Fraudsters can achieve the impersonation by either hacking into the senior figure’s email account, spoofing the sender’s actual address or use one that is very similar, but almost indistinguishable. Their scam can also be aided by gathering information about your organisation and the relevant people in it via social engineering techniques or other underhand methods, or even via legitimate methods such as LinkedIn. In some cases, the email is followed by a call from the supposed payee, providing payment details.

The risks

The belief that you are making payments to suppliers or other legitimate third parties when, in fact, you are paying fraudsters impersonating a senior officer in your organisation.

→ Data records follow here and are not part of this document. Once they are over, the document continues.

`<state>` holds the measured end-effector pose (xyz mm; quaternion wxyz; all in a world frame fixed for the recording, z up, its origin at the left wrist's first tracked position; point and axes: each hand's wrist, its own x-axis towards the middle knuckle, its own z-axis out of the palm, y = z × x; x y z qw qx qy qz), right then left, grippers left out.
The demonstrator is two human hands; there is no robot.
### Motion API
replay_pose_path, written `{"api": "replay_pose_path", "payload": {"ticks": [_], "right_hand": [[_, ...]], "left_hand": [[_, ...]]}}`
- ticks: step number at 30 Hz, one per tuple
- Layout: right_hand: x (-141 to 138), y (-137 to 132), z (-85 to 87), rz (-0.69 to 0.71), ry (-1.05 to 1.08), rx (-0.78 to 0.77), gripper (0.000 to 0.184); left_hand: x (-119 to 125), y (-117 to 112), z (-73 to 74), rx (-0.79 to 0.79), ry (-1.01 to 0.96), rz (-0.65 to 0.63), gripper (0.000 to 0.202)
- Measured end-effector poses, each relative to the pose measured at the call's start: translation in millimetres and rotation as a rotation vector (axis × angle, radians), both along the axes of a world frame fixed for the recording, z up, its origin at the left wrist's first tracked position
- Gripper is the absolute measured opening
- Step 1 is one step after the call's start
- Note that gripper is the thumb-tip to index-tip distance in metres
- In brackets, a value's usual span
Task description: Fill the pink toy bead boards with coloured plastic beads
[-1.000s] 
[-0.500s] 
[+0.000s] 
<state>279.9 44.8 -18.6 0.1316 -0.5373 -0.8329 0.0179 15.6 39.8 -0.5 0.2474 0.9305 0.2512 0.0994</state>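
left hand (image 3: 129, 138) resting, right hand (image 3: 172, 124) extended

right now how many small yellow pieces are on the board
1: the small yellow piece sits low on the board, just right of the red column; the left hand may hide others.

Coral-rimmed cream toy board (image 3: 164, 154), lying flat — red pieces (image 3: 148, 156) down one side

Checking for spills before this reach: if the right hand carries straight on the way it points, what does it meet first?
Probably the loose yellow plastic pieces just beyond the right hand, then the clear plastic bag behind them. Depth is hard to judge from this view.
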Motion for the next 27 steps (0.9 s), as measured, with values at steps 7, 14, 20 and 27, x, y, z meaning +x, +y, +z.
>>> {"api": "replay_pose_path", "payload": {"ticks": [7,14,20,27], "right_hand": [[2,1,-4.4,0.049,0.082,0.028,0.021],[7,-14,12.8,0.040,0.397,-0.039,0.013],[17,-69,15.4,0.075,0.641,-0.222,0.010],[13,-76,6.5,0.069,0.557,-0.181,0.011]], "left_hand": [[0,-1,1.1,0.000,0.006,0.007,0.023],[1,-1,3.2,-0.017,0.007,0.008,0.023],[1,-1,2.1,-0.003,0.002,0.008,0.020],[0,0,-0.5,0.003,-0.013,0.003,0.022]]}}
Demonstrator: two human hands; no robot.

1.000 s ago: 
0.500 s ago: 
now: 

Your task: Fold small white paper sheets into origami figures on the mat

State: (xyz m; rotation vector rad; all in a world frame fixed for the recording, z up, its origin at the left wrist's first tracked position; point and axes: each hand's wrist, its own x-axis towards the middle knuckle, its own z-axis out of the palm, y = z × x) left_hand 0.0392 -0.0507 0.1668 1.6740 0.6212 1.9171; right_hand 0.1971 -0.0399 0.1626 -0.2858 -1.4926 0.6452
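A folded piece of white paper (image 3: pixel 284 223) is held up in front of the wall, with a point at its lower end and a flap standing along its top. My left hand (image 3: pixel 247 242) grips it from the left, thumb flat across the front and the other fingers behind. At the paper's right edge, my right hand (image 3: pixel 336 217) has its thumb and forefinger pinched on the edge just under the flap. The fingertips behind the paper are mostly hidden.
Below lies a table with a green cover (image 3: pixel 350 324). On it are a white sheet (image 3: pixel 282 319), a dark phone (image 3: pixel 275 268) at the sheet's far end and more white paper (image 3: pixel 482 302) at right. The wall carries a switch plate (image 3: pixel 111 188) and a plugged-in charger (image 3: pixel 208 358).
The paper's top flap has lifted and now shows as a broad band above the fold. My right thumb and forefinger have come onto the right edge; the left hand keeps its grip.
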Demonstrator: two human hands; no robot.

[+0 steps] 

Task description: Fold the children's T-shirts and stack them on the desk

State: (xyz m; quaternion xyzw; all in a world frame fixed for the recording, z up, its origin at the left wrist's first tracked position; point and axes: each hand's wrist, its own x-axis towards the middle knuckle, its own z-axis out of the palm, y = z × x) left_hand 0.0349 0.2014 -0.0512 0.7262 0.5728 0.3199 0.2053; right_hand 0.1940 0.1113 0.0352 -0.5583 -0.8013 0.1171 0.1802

Protect your business from CEO impersonation fraud

  • Be on your guard for payment requests that are unexpected or irregular, whatever the amount involved.
  • Always check with the person you believe sent the email, however senior or busy, that it is from them. If they are not available and the email has requested urgency, check with one of their senior colleagues.
  • Do not do this by email in case their account has been hacked. Instead, make a phone call, ask in person or use some other trusted communication method.
  • If in any doubt, do not make the payment, however urgent it may seem or whatever the suggested outcome(s).

If your organisation is a victim of actual or attempted fraud

  • Report it to the police.
  • Take immediate steps to mitigate damage, whether the suspected source of fraud is internal or external.
  • If the fraud concerns your bank account, contact your bank immediately.